Ordinarily, however, it is to a priest to whom rulers and people go to learn the meaning of dreams, in the belief that dreams are omens or signs sent by the gods as a means of indicating what is about to happen ; and even in Gudea 's case we may safely assume that the interpretation ascribed to the goddess directly was furnished to him through the mediation of the priests. At the other end of Babylonian history, we find Nebuchadnezzar and a goddess appearing to Nabonnedos, the last king of Babylonia, in dreams to explain certain strange signs that had lately been reported. In the inscriptions of Ashurbanapal, the great king of Assyria, there are several references to dreams.

The goddess Ishtar rises before him and encourages the king to give battle. A diviner has a dream in which he sees certain ominous words written on the moon. The priests made compilations of all kinds of phenomena that might appear to people in dreams with the interpretations added, and no doubt the endeavor was made also in these handbooks to be prepared for all emergencies.

If one dreams of carrying dates on one's head, it meant distress, if vegetables that things will go well, if salt that he will suffer some injury, if a mountain that he will have no rival. If one dreams that one is flying away, it is a prognostication that good fortune will take wings; if he descends into the earth and sees dead persons, it is an indication of approaching death. Eating figs and drinking wine in a dream are good omens ; dust, clay and pitch are bad signs, and so on ad infinitum.

The movements and actions of animals formed another fertile field of divination. Among the animals, snakes and serpents, dogs, cows, sheep, goats, gazelles, falcons, mice, horses, pigs, foxes, eagles, chickens, swallows, fishes and various insects occur in lists of such omens preserved for us.

Seeing a snake on getting up in the morning on New Year's Day was interpreted as an indication of approaching death; if the snake falls on a man, it means severe sickness or serious misfortune ; if it falls behind a man, the omen was a good one ; if it falls on the right side, that he will be seized by a demon of sickness, whereas on the left side the omen was partly favorable, partly unfavorable. The interpretations vary again according to the month and the day of the month on which the incident occurs, so that once more the field is enlarged to almost limitless proportions.

A white dog entering a palace means siege of a city ; a yellow dog, that the palace will escape disaster; a dog of mixed colors, that the enemy will plunder the palace. Dogs barking at the gates prognosticate a pestilence, mad dogs the destruction of the city, howling dogs the overthrow of the city.
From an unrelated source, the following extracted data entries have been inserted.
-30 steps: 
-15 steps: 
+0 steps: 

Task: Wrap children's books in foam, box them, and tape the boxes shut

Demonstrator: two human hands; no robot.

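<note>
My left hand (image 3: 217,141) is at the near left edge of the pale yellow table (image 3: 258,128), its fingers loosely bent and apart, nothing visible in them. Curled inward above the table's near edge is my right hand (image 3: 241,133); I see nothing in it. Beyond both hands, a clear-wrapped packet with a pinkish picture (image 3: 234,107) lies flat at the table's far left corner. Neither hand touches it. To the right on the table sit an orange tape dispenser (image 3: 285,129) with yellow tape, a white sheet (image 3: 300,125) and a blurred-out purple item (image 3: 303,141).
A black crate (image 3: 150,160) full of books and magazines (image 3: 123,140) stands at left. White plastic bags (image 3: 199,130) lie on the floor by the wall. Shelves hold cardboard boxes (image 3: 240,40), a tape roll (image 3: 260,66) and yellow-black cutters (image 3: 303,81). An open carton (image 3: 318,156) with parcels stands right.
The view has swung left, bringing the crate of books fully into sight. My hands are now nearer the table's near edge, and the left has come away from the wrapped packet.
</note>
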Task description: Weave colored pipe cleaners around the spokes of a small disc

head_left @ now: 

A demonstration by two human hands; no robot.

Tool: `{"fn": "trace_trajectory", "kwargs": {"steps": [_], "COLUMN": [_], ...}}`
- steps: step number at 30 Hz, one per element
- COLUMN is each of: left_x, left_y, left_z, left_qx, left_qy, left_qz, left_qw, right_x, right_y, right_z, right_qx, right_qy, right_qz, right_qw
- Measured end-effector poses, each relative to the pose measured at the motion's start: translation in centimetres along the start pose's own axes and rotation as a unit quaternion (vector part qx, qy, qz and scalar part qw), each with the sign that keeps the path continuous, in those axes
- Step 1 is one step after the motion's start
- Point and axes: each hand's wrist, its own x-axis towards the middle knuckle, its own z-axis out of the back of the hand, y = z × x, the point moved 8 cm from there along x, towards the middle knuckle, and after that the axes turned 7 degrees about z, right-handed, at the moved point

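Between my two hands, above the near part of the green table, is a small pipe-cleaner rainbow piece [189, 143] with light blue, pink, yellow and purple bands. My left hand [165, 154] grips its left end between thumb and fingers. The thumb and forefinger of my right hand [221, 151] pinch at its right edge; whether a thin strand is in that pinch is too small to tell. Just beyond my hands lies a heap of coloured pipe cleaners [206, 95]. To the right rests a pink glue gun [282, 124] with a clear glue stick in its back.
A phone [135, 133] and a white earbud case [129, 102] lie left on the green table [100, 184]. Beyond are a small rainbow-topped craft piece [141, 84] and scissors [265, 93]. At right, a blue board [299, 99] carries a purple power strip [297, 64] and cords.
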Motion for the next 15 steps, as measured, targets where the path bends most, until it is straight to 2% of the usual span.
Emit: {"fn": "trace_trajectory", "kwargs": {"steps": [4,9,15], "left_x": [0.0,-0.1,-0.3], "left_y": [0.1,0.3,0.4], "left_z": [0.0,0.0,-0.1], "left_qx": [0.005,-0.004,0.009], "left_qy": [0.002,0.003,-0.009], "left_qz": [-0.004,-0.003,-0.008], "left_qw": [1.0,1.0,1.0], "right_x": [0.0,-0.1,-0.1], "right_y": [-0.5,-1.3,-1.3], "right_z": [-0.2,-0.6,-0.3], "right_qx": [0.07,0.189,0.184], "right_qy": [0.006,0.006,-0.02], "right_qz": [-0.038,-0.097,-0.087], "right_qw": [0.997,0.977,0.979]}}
A falcon flying into a man's house means that his wife will die ; if the falcon carries off something from a man's house, that the man will die of a lingering disease ; if a bird builds its nest and lays its young in a man's house, at the entrance or in the court, the omen is unfavorable.

These examples will suffice to illustrate the general character of the collections as well as the nature of the interpretations, based in part upon the same association of ideas which we encountered in the case of the other systems of divination, and in part no doubt on the record of what happened in the past when the sign in question was observed. In addition we must always allow a large leeway for fancy and the purely arbitrary factor, as well as the "academic" character of very many of the omens registered which probably never occurred, and are entered merely through the desire of the priests to be prepared for all possibilities and impossibilities.

Footnotes and references:

[1]:

For details see Jastrow, Religion Babyloniens und Assyrians, II, pp. 749-775.

[2]:

See examples in Jastrow, Religion Babyloniens und Assyriens, II, p. 955-958.